Treat the line containing "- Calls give" as the last one, and return every line exactly from the first line of the material below up to it.

■ **Data to use**

- - -

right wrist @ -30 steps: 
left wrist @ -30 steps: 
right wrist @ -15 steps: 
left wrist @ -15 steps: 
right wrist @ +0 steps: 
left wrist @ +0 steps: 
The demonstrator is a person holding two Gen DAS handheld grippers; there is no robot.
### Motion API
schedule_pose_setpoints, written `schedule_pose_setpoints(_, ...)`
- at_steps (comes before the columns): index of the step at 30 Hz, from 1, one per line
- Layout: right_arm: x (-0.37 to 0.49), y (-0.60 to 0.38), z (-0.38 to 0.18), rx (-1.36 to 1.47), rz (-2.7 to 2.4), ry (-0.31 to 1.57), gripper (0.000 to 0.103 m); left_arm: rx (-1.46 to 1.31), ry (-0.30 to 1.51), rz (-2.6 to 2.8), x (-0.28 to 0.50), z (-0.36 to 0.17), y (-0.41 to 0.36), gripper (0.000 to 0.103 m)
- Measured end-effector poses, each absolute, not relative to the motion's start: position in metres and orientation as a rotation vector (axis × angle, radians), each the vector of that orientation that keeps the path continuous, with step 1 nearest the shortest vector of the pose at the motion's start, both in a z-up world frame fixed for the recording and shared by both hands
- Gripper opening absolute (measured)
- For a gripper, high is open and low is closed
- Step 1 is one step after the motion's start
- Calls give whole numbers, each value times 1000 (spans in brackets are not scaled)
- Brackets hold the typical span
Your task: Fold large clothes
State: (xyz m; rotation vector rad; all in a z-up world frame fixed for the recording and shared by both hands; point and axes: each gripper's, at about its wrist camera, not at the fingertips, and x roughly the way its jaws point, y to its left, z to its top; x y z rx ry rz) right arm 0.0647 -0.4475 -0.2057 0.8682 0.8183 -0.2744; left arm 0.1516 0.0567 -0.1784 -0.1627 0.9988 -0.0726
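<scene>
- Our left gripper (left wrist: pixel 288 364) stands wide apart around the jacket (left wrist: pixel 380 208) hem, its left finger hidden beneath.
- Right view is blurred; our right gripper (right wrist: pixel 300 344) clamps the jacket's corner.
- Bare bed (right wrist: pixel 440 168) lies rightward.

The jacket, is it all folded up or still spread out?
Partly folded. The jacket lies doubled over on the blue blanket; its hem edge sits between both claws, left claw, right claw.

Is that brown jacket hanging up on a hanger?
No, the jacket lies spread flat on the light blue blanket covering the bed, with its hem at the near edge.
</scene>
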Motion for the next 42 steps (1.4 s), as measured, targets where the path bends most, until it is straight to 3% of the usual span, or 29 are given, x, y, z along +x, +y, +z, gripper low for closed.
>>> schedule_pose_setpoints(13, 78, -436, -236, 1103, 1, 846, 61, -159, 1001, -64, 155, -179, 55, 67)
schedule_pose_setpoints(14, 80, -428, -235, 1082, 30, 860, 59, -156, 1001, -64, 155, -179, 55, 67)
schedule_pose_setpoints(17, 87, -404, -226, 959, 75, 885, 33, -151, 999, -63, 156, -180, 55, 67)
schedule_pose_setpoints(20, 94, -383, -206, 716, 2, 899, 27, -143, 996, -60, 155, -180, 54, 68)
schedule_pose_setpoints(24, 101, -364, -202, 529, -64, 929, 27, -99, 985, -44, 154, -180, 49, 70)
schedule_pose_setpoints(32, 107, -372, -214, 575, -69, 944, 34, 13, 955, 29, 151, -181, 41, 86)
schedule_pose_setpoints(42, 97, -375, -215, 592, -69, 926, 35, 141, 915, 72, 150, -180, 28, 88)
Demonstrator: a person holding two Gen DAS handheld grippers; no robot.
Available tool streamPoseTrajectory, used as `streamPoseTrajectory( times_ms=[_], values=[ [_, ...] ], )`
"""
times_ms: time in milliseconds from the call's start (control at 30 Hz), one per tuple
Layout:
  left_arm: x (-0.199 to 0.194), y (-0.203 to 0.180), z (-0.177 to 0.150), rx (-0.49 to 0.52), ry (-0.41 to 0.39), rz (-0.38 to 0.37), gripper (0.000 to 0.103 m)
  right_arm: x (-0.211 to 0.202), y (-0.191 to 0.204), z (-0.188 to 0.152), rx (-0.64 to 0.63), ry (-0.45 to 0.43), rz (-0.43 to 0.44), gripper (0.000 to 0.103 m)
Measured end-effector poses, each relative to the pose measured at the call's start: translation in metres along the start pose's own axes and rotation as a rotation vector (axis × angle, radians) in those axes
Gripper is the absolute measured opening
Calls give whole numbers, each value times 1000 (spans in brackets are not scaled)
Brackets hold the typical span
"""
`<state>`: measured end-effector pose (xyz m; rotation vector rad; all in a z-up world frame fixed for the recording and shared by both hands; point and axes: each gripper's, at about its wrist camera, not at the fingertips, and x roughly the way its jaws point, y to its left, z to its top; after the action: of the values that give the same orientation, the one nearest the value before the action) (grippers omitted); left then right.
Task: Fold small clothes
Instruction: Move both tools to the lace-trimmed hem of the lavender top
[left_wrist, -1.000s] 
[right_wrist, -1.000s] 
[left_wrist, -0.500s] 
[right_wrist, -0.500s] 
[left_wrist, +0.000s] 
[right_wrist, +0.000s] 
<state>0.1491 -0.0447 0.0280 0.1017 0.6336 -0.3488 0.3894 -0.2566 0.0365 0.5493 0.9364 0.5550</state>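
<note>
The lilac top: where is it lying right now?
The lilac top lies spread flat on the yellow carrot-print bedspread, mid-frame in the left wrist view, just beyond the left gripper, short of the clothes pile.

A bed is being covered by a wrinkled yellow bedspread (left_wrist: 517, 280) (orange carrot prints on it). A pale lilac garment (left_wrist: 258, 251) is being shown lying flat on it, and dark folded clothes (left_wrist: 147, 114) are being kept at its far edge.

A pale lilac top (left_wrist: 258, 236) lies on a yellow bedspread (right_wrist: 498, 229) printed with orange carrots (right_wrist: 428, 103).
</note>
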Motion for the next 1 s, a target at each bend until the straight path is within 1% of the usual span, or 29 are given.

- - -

■ **Task result**
right wrist @ -30 steps: 
left wrist @ -30 steps: 
right wrist @ -15 steps: 
left wrist @ -15 steps: 
right wrist @ +0 steps: 
left wrist @ +0 steps: 
The demonstrator is a person holding two Gen DAS handheld grippers; there is no robot.
### Motion API
schedule_pose_setpoints, written `schedule_pose_setpoints(_, ...)`
- at_steps (comes before the columns): index of the step at 30 Hz, from 1, one per line
- Layout: right_arm: x (-0.37 to 0.49), y (-0.60 to 0.38), z (-0.38 to 0.18), rx (-1.36 to 1.47), rz (-2.7 to 2.4), ry (-0.31 to 1.57), gripper (0.000 to 0.103 m); left_arm: rx (-1.46 to 1.31), ry (-0.30 to 1.51), rz (-2.6 to 2.8), x (-0.28 to 0.50), z (-0.36 to 0.17), y (-0.41 to 0.36), gripper (0.000 to 0.103 m)
- Measured end-effector poses, each absolute, not relative to the motion's start: position in metres and orientation as a rotation vector (axis × angle, radians), each the vector of that orientation that keeps the path continuous, with step 1 nearest the shortest vector of the pose at the motion's start, both in a z-up world frame fixed for the recording and shared by both hands
- Gripper opening absolute (measured)
- For a gripper, high is open and low is closed
- Step 1 is one step after the motion's start
- Calls give whole numbers, each value times 1000 (spans in brackets are not scaled)

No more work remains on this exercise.